Example of MPEG-1 Layer I Implementation
As with other perceptual coding methods, MPEG-1 Layer I uses the ear's audiology
performance as its guide for audio encoding, relying on principles such as
amplitude masking to encode a signal that is perceptually identical.
Generally, Layer I operating at 384 kbps achieves the same quality as a Layer
II codec operating at 256 kbps.
Also, Layer I can be transcoded to Layer II . The following describes a simple
Layer I implementation without a psychoacoustic model; its design is basic
compared to other modern codecs.
PCM data with 32-, 44.1-, or 48-kHz sampling frequencies can be input to an
encoder. At these three sampling frequencies, the subband width is 500, 689,
and 750 Hz, and the frame period is 12, 8.7, and 8 ms, respectively. The following
description assumes a 48-kHz sampling frequency. The stereo audio signal is
passed to the first stage in a Layer I encoder, as shown in FIG. 3. A 24-bit
finite impulse response (FIR) filter with the equivalent of 512 taps divides
the audio band into 32 subbands of equal 750-Hz width. The filter window is
shifted by 32 samples each time (12 shifts) so all the 384 samples in the 8-ms
frame are analyzed. The filter bank outputs 32 subbands. With this filter,
the effective sampling frequency of a subband is reduced by 32 to 1, for example,
from a frequency of 48 kHz to 1.5 kHz. Although the channels are bandlimited,
they are still in PCM representation at this point in the algorithm. The subbands
are equal width, whereas the ear's critical bands are not. This can be compensated
for by unequally allocating bits to the subbands; more bits are typically allocated
to code signals in lower-frequency subbands.
FIG. 3 Example of an MPEG-1 Layer I encoder. The FFT side chain is omitted.
The encoder analyzes the energy in each subband to determine which subbands
contain audible information.
This example of a Layer I encoder does not use an FFT side chain or psychoacoustic
model. The algorithm calculates average power levels in each subband over the
8-ms (12-sample) period. Masking levels in subbands and adjacent subbands are
estimated. Minimum threshold levels are applied. Peak power levels in each
subband are calculated and compared to masking levels. The SMR value (difference
between the maximum signal and the masking threshold) is calculated for each
sub-band and is used to determine the number of bits N assigned to a
subband (i) such that Ni = (SMRi -1.76)/6.02. A bit pool
approach is taken to optimally code signals within the given bit rate. Quantized
values form a mantissa, with a possible range of 2 to 15 bits. Thus, a maximum
resolution of 92 dB is available from this part of the coding word. In practice,
in addition to signal strength, mantissa values also are affected by rate of
change of the waveform pattern and available data capacity. In any event, new
mantissa values are calculated for every sample period.
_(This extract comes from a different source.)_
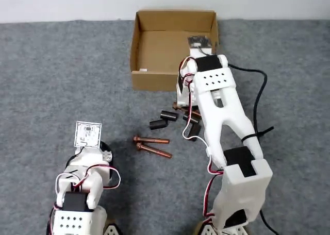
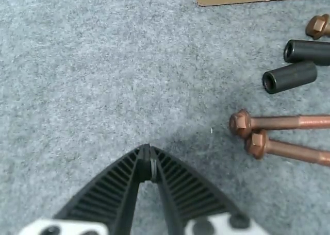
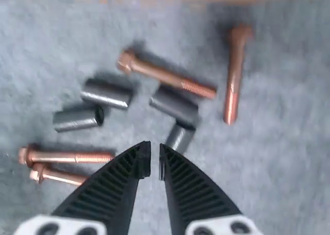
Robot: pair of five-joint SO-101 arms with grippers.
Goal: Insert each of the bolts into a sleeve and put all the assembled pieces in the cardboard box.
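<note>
High view: right arm stretched over loose bolts (image 1: 152, 140) and sleeves (image 1: 168, 115) near the cardboard box (image 1: 154, 81) | right gripper (image 3: 154, 160) empty, jaws a sliver apart, above nearest sleeve (image 3: 179, 137) | left gripper (image 2: 148, 157) pressed together, empty | likely next: widen the jaws, straddle that sleeve across its round side, spare its neighbour | writing: none legible

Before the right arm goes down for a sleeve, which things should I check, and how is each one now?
1. Right gripper open and empty: ok.
2. Left gripper open: not ok, it is shut.
3. Bolts and sleeves equal in number, four each: ok.
4. Cardboard box upright, top open: ok.
5. Bolts already in sleeves: not ok, none.
</note>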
Audio samples are normalized (scaled) to optimally use the dynamic range of
the quantizer. Specifically, six exponent bits form a scale factor, which is
determined by the signal's largest absolute amplitude in a block. The scale
factor acts as a multiplier to optimally adjust the gain of the samples for
quantization. This scale factor covers the range from -118 dB to + 6 dB in
2-dB steps. Because the audio signal varies slowly in relation to the sampling
frequency, the masking threshold and scale factors are calculated only once
for every group of 12 samples, forming a frame (12 samples/subband × 32 subbands
= 384 samples). For every subband, the absolute peak value of the 12 samples
is compared to a table of scale factors, and the closest (next highest) constant
is applied. The other sample values are normalized to that factor, and during
decoding will be used as multipliers to compute the correct subband signal
level.
A floating-point representation is used. One field contains a fixed-length
6-bit exponent, and another field contains a variable length 2- to 15-bit mantissa.
Every block of 12 subband samples may have different mantissa lengths and values,
but would share the same exponent.
Allocation information detailing the length of a mantissa is placed in a 4-bit
field in each frame. Because the total number of bits representing each sample
within a subband is constant, this allocation information (like the exponent)
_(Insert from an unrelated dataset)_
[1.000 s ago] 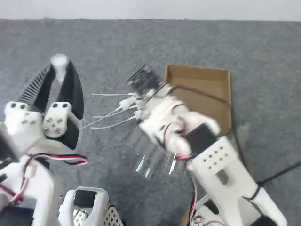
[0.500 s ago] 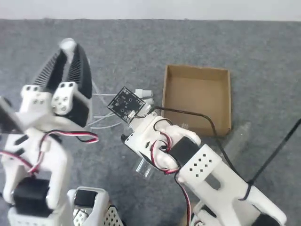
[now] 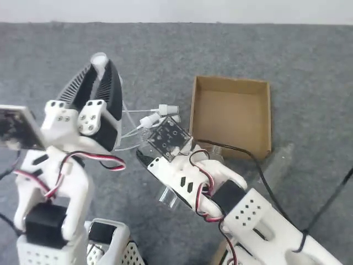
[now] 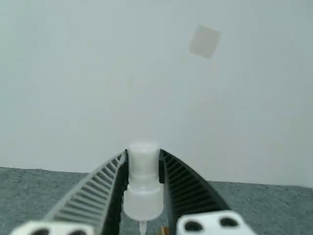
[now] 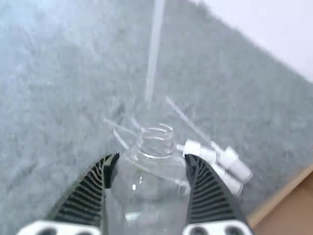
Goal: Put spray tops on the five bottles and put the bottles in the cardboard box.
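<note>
My left gripper is shut on a white spray top, held up off the table; in the high view that spray top sits between the black fingers at the left. Its thin dip tube hangs down toward the open threaded neck of a clear bottle. My right gripper is shut on that bottle, neck pointing up. The right arm lies in the middle of the high view. The cardboard box stands to its right and holds nothing.
Loose spray tops with long tubes lie on the grey mat left of the box, also beside the held bottle as spray tops. More clear bottles lie under the right arm. A box corner is close by.
The left gripper has carried the spray top rightward, toward the middle. The right arm has drawn back from beside the box and swung left, bringing its bottle under the spray top.
</note>
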`<action>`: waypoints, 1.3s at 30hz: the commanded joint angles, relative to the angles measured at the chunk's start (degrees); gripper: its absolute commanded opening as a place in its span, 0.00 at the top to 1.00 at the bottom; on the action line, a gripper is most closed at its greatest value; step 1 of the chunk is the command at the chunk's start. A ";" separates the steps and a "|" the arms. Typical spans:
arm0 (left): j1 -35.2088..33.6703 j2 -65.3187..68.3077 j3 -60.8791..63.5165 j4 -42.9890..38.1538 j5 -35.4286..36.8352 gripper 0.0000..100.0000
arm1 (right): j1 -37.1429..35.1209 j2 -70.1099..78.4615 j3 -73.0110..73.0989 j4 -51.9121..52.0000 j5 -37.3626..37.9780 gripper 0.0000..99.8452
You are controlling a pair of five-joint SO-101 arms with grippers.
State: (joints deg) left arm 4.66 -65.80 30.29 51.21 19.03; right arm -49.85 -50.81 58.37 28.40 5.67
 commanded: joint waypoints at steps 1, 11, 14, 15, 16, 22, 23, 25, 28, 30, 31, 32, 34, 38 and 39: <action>0.26 -0.35 0.48 -1.93 2.64 0.99 | -0.57 -2.77 -0.62 -1.54 -0.62 0.99; 0.35 -0.09 1.45 -1.32 3.25 0.99 | -0.48 -2.77 -0.62 -1.54 -0.44 0.99; 2.29 -0.53 4.62 -1.14 3.08 0.99 | -0.48 -3.47 -0.18 -1.45 -0.35 0.99; 2.81 -0.53 5.67 -1.14 3.08 0.99 | -0.75 -3.47 0.26 -1.54 -0.35 0.99; 3.43 -0.53 6.64 -1.14 3.08 0.99 | -0.75 -3.65 0.88 -1.54 -0.35 0.99; 3.87 -0.53 9.80 0.09 2.99 0.99 | 1.01 -6.02 5.01 -5.49 -0.79 0.99; 3.87 -0.53 9.98 1.14 2.99 0.99 | 1.36 -6.11 5.98 -8.31 -0.79 0.99; 3.87 -0.53 10.07 2.81 2.99 0.99 | 1.80 -6.11 8.44 -14.11 -2.81 0.99; 3.87 -0.53 10.07 3.60 2.90 0.99 | 1.89 -6.11 11.34 -21.14 -7.47 0.99; 3.96 -0.53 10.15 3.60 2.73 0.99 | 1.80 -6.11 12.13 -23.25 -7.82 0.99; 4.04 -0.53 10.15 3.78 1.76 0.99 | 1.80 -6.11 12.22 -23.43 -7.82 0.99; 4.04 -0.53 10.24 4.13 0.26 0.99 | 1.80 -6.11 12.22 -23.34 -7.82 0.99; 4.04 -0.53 10.24 6.24 -2.73 0.99 | 1.80 -6.11 12.75 -23.52 -7.91 0.99; 4.04 -0.53 10.15 8.00 -6.86 0.96 | 1.80 -6.29 13.10 -23.60 -7.91 0.99; 4.04 -0.53 10.15 8.18 -7.30 0.93 | 1.80 -6.37 13.10 -23.52 -7.91 0.99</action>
State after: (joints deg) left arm 8.62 -65.45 40.66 58.68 14.37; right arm -48.79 -54.77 72.53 6.33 -1.45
needs to be transmitted only once every 12 samples. A null allocation value
is conveyed when a subband is not encoded; in this case neither exponent nor
mantissa values within that subband are transmitted. The 15-bit mantissa yields
a maximum signal-to-noise ratio of 92 dB. The 6-bit exponent can convey 64
values. However, a pattern of all 1's is not used, and another value is used
as a reference.
There are thus 62 values, each representing 2-dB steps for an ideal total
of 124 dB. The reference is used to divide this into two ranges, one from 0
to -118 dB, and the other from 0 to + 6 dB. The 6 dB of headroom is needed
because a component in a single subband might have a peak amplitude 6 dB higher
than the broadband composite audio signal. In this example, the broadband dynamic
range is thus equivalent to 19 bits of linear coding.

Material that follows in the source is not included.